Archive for September, 2007

Magnetic Carpal Tunnel Support

I bought this thing from Magnetic theraphy in the UK and I can without doubt say its a complete waste of money. It is totally useless in the fact it is extremely poorly designed and gives absolutely no benefit what so ever.

Prior to purchasing the item I rang the company and ask them how it worked. The explanation went along the lines of “Well you got electricity in your body and the magnetism interferes with that”. After trying this item I can say without any doubt that it doesn’t work at all. My guess is that Magnetic theraphy works for some people thanks to largely the placebo effect – Ie, if you believe something is working hard enough then it will do for a short amount of time.

Magnetic Support

To put on this support, you place your thumb through the little hole, wrapping the rest of the strap around your hand diagonally and around the wrist.

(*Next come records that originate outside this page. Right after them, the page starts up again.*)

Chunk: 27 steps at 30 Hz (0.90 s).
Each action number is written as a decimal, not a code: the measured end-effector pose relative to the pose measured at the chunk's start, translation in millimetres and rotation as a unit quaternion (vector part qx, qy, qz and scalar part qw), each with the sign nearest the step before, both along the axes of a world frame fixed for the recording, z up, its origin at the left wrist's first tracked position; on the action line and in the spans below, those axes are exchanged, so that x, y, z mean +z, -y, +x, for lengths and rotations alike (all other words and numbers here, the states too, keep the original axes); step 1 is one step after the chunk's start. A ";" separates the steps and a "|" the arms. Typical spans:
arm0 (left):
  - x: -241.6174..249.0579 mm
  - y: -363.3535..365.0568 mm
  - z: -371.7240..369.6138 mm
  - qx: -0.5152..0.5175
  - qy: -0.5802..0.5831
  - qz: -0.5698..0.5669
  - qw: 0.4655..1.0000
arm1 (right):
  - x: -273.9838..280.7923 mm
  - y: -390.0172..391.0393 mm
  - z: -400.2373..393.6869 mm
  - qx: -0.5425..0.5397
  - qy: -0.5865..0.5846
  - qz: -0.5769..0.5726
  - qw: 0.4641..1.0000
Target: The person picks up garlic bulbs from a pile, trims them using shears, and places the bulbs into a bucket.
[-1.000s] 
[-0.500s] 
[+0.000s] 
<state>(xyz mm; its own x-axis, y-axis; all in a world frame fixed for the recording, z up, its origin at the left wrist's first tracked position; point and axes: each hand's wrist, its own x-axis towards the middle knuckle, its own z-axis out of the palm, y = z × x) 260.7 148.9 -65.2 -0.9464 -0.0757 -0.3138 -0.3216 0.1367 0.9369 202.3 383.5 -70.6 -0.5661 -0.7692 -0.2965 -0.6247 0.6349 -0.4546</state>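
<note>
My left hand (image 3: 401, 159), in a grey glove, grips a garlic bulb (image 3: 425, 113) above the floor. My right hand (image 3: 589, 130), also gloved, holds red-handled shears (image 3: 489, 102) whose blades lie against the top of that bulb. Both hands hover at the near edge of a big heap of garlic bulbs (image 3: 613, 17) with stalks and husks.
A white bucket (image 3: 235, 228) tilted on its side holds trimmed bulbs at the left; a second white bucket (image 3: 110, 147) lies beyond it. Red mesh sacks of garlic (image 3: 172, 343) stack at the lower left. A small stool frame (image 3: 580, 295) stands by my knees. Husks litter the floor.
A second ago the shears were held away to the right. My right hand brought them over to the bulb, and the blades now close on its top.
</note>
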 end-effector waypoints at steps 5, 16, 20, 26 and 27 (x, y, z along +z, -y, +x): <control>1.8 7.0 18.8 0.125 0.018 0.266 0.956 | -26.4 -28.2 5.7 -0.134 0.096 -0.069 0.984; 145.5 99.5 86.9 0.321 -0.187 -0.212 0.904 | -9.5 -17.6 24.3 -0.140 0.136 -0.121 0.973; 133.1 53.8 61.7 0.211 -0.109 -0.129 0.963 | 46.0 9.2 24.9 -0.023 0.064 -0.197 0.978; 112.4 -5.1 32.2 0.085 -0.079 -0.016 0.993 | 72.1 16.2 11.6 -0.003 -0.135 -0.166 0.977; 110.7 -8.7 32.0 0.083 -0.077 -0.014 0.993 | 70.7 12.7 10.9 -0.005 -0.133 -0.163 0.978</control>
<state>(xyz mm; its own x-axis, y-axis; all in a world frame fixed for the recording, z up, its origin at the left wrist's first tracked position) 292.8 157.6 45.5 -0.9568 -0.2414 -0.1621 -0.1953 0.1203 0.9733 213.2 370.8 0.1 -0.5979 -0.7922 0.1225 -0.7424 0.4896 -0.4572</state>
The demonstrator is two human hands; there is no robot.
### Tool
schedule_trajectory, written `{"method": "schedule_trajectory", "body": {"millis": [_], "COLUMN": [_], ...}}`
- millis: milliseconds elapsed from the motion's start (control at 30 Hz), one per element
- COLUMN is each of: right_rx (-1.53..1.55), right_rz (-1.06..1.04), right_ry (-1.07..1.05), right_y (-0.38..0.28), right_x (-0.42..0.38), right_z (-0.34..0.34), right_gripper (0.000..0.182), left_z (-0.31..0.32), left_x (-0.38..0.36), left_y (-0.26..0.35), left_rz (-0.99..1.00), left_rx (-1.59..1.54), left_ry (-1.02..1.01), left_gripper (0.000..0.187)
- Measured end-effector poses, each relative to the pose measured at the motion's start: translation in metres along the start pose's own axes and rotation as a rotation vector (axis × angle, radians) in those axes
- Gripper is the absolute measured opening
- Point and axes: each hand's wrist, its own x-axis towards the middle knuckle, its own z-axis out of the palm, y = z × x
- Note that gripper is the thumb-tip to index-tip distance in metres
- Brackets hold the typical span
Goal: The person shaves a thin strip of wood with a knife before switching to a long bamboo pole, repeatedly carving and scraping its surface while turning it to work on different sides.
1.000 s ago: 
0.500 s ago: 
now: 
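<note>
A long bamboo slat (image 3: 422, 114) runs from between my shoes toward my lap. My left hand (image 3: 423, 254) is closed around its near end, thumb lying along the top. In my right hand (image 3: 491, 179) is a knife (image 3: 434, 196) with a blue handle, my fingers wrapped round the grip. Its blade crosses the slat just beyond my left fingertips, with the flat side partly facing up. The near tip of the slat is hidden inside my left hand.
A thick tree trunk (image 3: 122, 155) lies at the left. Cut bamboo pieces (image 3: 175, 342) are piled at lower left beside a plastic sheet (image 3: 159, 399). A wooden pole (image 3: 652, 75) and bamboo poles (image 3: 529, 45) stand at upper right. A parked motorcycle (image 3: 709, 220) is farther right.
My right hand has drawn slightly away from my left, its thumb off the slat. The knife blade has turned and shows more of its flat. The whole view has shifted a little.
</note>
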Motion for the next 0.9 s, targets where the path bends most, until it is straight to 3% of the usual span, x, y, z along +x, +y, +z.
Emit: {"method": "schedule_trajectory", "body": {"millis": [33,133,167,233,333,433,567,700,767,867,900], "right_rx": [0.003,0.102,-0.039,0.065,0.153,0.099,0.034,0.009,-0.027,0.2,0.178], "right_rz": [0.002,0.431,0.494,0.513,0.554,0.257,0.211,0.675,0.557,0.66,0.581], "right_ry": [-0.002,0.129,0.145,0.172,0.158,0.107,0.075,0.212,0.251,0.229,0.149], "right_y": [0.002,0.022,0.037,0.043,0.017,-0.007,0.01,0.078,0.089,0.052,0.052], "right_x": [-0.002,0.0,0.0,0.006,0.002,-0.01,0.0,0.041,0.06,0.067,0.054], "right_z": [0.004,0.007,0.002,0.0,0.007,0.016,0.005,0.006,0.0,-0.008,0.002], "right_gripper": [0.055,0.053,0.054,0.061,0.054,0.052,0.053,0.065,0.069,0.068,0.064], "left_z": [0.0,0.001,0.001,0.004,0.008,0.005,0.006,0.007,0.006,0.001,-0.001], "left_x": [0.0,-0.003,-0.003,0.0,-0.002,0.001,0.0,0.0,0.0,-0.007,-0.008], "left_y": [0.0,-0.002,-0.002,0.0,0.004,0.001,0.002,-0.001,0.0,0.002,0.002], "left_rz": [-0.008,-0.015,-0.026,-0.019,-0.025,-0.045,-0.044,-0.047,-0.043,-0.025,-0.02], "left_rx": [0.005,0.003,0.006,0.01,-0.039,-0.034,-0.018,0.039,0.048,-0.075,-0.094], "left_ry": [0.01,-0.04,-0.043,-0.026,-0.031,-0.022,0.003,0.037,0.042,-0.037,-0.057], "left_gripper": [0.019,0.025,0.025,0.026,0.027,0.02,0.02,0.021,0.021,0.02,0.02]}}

Its a particularly poor design as you have to wrap it so tightly for it to stay in one place that it is extremely uncomfortable to wear (unless you wear it on top of a support bandage).

Carpel Tunnel Support

During testing of this product I found that the magnets themselves had no direct contact with the painful areas (how ever you wore it), the thumb hole portion kept catching on things and pulling the strap loose. If though you wrapped the strap tightly then this would not happen, but you will also suffer long term damage if you did this. I believe in the literature it warns about wearing it too tightly to cover themselves.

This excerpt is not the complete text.